_Work order_
Identify all lines below that hold "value" and collect them.

_Task data_
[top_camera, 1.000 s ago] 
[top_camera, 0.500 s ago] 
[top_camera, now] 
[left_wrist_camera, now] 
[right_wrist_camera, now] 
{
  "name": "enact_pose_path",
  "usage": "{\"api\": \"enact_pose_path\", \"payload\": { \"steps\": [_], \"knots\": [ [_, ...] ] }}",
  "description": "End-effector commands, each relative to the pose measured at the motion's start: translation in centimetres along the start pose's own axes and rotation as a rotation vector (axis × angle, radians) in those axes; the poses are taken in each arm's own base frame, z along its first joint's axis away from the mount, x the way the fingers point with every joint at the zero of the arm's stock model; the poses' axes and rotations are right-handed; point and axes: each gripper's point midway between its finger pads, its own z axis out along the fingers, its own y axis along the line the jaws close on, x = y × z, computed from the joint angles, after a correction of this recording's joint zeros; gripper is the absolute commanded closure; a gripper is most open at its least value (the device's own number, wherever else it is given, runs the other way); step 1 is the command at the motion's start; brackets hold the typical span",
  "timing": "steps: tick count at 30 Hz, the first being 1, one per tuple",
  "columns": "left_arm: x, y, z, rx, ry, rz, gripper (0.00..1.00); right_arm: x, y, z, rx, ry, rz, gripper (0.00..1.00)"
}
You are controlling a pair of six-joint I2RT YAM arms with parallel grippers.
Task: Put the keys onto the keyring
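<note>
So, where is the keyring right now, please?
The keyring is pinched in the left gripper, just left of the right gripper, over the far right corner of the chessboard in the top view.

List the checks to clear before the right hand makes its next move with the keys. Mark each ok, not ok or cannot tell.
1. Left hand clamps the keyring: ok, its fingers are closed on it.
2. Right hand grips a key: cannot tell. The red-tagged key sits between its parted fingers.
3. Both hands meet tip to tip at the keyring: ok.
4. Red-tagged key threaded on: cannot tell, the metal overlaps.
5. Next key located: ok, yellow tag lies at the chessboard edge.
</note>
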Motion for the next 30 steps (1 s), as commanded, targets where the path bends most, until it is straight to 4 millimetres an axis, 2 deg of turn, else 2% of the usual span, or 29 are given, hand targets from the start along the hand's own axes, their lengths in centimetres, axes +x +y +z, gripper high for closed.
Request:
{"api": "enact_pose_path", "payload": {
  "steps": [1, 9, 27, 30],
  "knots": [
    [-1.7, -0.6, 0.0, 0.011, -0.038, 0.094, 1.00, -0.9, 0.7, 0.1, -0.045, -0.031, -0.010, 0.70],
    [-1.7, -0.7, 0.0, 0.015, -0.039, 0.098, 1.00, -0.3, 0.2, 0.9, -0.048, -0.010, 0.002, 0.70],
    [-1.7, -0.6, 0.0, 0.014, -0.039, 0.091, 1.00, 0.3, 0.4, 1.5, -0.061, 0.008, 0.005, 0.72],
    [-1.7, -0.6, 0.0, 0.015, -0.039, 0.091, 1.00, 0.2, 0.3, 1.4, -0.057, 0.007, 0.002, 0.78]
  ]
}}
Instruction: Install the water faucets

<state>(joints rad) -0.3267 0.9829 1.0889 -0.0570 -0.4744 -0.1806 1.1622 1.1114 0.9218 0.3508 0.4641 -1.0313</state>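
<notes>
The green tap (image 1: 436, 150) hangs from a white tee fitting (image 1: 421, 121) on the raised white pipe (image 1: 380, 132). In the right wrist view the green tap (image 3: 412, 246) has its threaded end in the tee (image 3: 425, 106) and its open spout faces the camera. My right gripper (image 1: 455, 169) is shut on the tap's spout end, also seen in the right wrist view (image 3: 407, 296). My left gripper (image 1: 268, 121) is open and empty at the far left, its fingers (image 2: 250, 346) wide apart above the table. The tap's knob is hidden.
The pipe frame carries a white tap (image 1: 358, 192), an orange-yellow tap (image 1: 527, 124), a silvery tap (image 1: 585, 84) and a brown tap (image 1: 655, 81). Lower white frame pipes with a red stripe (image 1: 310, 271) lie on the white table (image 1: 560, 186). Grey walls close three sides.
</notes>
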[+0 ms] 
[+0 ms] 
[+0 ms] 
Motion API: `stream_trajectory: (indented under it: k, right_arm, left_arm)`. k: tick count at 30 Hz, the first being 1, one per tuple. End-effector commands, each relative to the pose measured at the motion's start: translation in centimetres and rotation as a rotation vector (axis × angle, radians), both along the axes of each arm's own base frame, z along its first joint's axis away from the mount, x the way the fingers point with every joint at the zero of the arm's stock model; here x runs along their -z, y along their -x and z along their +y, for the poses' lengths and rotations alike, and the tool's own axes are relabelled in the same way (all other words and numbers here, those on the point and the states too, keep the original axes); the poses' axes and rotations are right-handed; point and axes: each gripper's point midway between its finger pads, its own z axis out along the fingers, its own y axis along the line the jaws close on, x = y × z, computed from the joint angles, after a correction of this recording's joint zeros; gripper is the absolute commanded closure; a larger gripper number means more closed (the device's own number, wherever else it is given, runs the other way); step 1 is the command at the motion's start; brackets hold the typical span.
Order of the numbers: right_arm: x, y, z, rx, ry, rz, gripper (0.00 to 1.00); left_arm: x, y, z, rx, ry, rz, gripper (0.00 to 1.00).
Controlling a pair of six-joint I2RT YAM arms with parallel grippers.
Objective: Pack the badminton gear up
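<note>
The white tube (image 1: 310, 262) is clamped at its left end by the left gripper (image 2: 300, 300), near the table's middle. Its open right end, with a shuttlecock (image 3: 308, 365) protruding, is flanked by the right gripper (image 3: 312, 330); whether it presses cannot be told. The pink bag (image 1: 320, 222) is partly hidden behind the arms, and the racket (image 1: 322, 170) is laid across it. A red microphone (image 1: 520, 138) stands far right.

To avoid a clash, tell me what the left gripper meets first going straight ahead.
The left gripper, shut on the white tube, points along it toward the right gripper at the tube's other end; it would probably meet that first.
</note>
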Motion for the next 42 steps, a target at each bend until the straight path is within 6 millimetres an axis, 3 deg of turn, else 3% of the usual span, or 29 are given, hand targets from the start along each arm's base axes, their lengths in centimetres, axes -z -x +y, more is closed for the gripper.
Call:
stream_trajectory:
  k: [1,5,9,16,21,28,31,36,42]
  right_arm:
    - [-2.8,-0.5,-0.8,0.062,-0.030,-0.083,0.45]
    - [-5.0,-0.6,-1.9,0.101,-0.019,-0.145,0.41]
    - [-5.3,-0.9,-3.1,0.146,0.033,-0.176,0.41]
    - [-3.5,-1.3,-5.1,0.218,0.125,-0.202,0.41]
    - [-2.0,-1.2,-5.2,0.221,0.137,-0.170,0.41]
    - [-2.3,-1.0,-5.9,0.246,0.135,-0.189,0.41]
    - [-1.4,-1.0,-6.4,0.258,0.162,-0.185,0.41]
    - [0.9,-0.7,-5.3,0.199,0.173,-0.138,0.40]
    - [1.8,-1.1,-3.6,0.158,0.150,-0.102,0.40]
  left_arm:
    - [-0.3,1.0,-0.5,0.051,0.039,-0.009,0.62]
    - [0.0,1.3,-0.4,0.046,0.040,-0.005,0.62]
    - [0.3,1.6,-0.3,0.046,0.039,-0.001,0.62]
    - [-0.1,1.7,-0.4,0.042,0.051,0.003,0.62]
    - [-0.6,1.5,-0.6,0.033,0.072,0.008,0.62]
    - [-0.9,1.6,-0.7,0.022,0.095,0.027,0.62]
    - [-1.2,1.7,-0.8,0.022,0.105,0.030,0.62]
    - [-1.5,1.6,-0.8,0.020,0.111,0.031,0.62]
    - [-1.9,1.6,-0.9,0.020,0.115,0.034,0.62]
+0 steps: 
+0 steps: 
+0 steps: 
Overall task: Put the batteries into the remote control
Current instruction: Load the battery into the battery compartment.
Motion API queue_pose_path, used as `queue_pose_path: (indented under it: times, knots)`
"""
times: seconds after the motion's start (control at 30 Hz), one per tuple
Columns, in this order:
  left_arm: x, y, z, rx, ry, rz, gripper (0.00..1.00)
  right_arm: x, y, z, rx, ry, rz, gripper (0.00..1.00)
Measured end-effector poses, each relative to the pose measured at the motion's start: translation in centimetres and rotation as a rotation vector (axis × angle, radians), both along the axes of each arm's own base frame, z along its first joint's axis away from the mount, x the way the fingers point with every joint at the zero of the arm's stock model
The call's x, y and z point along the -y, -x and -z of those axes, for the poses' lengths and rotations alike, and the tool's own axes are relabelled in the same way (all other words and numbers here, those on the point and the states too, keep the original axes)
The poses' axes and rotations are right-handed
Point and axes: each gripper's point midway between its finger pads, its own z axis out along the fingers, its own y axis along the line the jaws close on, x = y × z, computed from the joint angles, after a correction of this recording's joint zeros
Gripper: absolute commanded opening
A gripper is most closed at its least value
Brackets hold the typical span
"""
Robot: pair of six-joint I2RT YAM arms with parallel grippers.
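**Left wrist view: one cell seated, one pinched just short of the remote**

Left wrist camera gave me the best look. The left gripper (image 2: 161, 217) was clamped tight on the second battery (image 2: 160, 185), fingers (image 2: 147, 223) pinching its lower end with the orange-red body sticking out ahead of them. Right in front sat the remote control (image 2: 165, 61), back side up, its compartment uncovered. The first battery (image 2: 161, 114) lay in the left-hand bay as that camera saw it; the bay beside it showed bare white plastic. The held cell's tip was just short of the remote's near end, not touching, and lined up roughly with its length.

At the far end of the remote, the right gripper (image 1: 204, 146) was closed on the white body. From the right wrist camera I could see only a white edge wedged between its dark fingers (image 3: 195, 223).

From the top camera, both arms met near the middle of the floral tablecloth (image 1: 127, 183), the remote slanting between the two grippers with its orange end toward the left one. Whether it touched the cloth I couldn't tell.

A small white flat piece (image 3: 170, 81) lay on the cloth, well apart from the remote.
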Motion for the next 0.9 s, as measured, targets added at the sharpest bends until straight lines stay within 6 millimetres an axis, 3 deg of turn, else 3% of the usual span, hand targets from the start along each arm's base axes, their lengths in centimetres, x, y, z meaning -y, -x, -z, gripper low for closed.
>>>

_Completed exercise_
  "description": "End-effector commands, each relative to the pose measured at the motion's start: translation in centimetres along the start pose's own axes and rotation as a rotation vector (axis × angle, radians) in those axes; the poses are taken in each arm's own base frame, z along its first joint's axis away from the mount, x the way the fingers point with every joint at the zero of the arm's stock model; the poses' axes and rotations are right-handed; point and axes: each gripper's point midway between its finger pads, its own z axis out along the fingers, its own y axis along the line the jaws close on, x = y × z, computed from the joint angles, after a correction of this recording's joint zeros; gripper is the absolute commanded closure; a gripper is most open at its least value (the device's own number, wherever else it is given, runs the other way); step 1 is the command at the motion's start; brackets hold the typical span",
A gripper is most closed at its least value

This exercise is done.